Exercise aim: Within the listing below, show every line that contains the word "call".
========================
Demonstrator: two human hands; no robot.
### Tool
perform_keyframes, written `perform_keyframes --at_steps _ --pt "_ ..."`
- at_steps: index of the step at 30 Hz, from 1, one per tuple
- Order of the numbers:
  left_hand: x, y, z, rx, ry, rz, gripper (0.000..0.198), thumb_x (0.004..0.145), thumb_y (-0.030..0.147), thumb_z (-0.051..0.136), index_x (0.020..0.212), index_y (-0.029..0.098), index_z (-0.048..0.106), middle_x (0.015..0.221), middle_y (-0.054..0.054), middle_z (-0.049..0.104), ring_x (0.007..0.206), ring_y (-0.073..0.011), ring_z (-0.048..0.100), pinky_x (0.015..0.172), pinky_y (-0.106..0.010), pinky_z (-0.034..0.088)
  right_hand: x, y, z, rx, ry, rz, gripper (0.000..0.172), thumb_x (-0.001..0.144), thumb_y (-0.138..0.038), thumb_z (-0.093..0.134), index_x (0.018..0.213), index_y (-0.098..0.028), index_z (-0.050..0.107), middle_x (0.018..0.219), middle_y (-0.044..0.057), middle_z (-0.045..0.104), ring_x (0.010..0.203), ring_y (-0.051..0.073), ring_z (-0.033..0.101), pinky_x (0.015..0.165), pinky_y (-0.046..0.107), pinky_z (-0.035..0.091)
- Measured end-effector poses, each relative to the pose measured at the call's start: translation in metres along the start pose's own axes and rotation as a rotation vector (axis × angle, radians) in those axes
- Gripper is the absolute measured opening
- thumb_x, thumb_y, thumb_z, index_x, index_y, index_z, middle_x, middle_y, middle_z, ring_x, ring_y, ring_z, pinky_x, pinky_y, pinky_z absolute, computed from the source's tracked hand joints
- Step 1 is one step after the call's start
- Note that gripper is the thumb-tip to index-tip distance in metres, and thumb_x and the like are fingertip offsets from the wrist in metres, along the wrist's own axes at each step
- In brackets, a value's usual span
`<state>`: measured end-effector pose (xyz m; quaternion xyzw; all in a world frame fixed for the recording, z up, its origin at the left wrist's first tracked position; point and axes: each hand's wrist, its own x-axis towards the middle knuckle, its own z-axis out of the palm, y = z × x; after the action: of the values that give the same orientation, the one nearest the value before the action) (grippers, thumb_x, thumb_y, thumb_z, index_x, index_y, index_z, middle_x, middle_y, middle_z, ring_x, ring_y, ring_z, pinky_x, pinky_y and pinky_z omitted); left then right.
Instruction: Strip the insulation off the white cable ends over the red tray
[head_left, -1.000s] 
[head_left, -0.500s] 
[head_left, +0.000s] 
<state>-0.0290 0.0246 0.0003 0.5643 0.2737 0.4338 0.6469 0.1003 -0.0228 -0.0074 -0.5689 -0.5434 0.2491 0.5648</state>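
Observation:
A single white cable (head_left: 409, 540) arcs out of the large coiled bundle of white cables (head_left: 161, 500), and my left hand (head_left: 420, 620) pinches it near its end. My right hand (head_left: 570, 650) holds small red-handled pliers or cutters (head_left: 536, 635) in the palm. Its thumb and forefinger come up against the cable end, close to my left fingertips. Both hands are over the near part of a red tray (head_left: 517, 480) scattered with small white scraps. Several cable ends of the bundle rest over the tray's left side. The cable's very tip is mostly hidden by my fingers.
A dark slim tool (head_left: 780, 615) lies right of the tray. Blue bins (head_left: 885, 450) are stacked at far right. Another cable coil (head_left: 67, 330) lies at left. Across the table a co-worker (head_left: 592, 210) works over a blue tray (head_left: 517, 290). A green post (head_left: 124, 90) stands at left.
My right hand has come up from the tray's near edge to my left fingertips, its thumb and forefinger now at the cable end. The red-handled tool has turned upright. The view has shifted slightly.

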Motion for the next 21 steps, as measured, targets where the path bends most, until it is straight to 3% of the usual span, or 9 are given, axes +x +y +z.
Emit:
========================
Written answer:
- Measured end-effector poses, each relative to the pose measured at the call's start: translation in metres along the start pose's own axes and rotation as a rotation vector (axis × angle, radians) in those axes
- Step 1 is one step after the call's start

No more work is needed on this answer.